* YOUR GOAL
Search the data for lines holding the word "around". State how many there are, and nothing else.

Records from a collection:
*** Begin section ***

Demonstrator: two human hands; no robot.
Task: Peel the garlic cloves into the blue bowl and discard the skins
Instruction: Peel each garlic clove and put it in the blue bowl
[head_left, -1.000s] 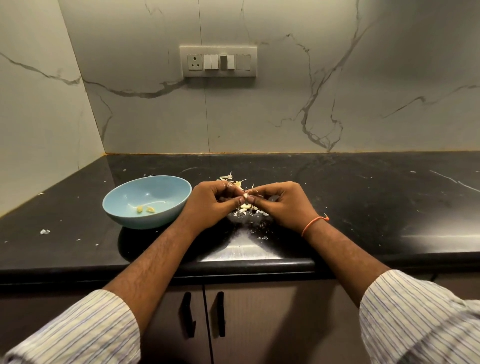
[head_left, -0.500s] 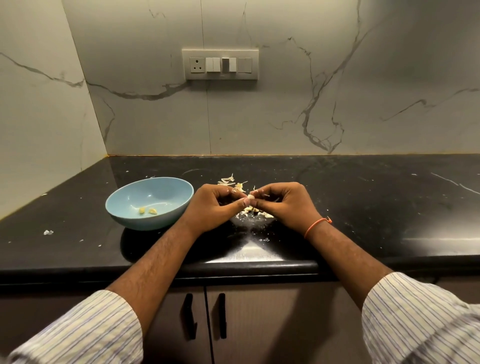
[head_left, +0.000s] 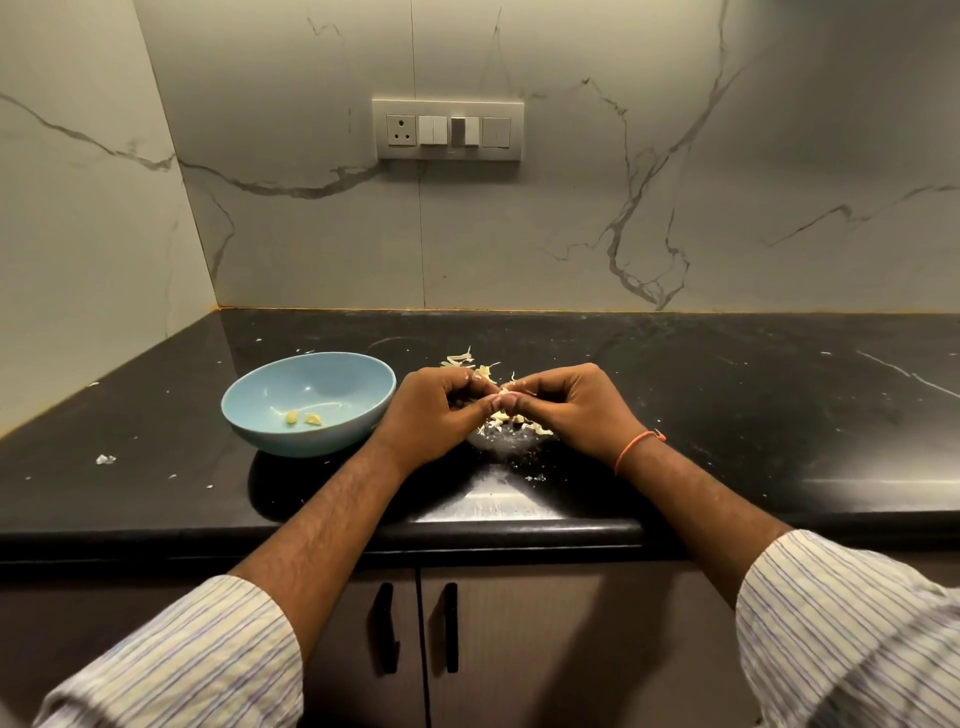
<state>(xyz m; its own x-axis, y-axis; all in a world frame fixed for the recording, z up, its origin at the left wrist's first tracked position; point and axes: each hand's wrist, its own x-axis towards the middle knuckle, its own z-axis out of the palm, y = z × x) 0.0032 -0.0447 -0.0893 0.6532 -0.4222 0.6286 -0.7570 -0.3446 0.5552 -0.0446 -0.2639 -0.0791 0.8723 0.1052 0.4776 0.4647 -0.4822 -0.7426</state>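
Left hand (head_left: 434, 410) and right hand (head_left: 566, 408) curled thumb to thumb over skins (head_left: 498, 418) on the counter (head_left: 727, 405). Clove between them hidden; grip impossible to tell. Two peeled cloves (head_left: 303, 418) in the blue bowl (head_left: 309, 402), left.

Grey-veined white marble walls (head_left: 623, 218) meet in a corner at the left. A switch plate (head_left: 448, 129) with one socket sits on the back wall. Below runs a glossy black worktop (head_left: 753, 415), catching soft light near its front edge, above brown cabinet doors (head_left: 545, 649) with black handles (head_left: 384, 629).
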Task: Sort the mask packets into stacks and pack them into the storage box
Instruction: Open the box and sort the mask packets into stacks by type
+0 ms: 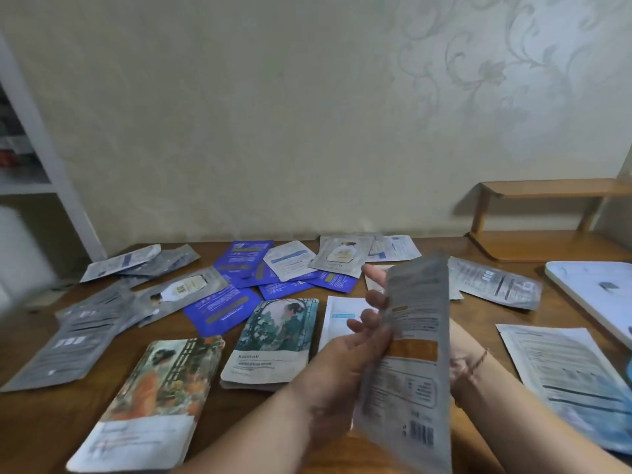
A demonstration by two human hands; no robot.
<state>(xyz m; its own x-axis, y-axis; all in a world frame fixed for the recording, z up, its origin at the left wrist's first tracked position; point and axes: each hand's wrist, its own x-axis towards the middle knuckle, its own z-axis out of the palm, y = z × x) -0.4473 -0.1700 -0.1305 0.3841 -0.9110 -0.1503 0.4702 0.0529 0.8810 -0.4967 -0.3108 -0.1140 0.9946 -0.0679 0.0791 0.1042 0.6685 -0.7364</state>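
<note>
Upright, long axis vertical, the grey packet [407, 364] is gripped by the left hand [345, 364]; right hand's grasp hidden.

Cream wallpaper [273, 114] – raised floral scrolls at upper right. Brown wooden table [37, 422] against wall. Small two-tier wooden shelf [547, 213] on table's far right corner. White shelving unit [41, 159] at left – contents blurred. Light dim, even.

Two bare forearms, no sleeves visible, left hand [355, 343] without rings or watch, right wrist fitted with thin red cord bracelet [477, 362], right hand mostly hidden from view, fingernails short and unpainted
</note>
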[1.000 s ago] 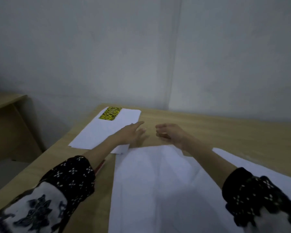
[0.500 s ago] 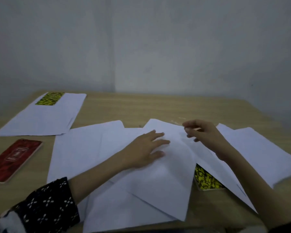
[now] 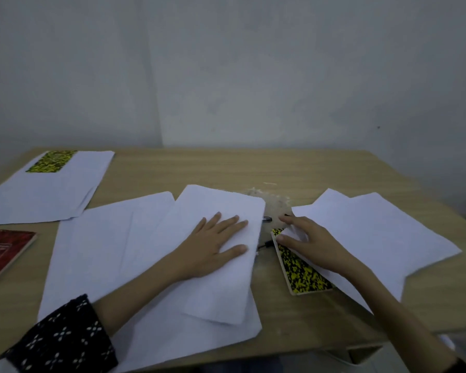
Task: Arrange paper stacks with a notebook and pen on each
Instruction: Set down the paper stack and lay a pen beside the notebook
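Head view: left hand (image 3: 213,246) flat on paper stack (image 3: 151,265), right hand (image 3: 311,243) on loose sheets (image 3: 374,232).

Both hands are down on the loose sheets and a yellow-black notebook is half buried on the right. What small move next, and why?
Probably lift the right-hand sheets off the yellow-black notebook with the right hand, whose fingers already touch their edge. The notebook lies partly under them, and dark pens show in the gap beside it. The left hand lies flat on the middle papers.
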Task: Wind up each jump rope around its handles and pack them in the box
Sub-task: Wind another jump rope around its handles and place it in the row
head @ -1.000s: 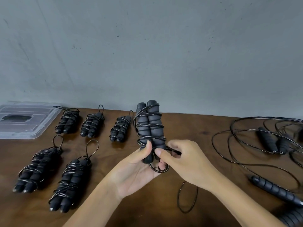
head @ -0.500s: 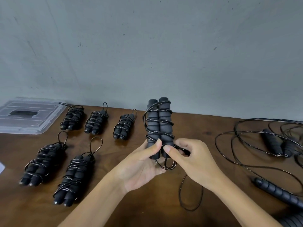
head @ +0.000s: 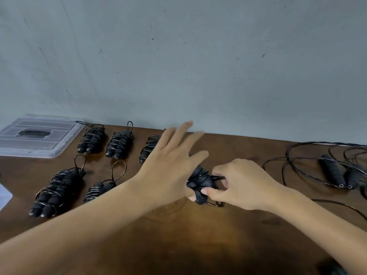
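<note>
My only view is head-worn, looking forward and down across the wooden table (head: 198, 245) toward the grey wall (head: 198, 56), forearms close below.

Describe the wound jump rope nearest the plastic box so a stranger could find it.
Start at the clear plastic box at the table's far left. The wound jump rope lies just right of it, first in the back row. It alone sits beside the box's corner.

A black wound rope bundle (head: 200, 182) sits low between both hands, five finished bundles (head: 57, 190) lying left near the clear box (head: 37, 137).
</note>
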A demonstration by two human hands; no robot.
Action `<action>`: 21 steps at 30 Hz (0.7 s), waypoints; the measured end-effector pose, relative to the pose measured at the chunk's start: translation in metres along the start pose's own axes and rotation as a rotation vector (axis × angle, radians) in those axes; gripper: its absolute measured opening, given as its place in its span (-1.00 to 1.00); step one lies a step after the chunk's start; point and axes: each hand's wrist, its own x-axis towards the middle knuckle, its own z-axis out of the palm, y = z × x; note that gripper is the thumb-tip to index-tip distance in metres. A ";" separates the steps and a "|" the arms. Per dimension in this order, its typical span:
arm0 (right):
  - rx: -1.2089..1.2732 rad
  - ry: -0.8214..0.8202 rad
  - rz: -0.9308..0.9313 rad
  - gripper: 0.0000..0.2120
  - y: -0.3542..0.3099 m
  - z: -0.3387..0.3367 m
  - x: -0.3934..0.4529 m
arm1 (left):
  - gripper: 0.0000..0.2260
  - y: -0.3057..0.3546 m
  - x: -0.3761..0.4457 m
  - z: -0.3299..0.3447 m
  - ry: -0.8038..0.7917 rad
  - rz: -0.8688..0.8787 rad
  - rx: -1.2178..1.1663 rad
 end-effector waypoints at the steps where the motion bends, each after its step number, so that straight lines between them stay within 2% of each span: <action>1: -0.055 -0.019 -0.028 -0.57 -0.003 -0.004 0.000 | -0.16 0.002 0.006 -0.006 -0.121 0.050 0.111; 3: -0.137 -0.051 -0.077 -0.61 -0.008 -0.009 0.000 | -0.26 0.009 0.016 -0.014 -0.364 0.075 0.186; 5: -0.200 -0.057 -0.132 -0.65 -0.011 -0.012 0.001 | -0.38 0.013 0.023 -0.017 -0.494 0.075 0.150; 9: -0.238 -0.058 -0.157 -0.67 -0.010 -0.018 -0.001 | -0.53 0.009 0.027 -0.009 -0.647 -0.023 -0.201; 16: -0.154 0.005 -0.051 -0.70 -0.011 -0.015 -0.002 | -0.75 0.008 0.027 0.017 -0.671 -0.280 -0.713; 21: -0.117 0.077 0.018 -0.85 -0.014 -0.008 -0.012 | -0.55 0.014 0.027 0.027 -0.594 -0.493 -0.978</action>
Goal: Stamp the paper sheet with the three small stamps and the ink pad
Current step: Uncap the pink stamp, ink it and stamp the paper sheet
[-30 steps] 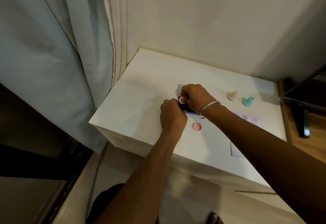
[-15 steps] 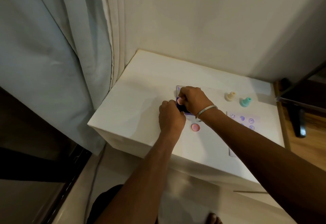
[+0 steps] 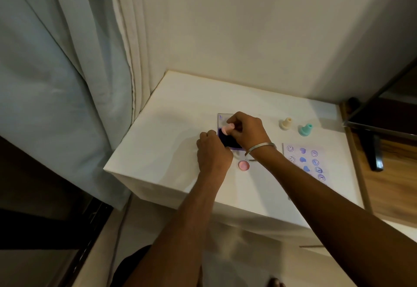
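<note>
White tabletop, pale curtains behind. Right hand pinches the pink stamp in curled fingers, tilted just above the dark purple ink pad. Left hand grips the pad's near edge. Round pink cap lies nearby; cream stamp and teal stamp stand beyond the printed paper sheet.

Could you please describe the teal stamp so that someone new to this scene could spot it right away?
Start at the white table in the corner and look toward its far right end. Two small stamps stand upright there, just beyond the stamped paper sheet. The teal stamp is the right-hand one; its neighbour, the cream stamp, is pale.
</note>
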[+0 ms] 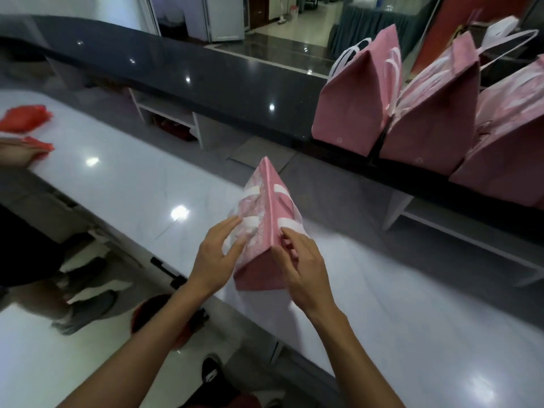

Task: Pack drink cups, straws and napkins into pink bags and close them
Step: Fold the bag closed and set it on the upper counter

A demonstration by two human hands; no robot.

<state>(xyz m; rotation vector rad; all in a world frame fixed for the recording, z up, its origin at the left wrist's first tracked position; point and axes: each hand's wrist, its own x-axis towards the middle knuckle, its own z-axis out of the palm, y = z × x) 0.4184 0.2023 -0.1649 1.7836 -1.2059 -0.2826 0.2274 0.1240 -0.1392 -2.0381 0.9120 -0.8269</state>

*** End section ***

* RESPONSE TO THE TASK
2